### WHAT IS REQUIRED
From the listing below, set down exactly the lines between the one holding "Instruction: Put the" and the one holding "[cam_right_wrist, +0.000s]", inclusive. No other line is wanted.
BEGIN
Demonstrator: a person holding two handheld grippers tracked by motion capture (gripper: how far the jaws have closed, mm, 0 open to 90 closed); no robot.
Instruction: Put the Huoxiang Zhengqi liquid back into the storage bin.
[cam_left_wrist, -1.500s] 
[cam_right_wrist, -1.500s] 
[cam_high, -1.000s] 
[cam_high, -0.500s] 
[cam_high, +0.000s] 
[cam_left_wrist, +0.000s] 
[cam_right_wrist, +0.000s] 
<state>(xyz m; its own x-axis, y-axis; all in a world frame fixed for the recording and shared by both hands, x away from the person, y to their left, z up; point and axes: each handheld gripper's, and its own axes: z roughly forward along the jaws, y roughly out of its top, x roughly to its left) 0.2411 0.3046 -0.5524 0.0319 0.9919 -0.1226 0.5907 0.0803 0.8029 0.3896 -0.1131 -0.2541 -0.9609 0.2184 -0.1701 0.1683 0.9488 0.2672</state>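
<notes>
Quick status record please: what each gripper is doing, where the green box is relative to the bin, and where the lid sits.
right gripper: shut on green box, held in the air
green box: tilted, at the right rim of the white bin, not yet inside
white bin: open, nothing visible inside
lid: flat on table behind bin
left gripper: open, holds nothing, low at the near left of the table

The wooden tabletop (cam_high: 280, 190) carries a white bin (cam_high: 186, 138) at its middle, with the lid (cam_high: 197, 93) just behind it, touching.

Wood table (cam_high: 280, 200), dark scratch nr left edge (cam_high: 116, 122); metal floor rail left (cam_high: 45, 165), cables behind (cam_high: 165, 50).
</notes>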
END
### WRITTEN ANSWER
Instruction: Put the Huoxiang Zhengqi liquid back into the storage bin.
[cam_left_wrist, -1.500s] 
[cam_right_wrist, -1.500s] 
[cam_high, -1.000s] 
[cam_high, -0.500s] 
[cam_high, +0.000s] 
[cam_left_wrist, +0.000s] 
[cam_right_wrist, +0.000s] 

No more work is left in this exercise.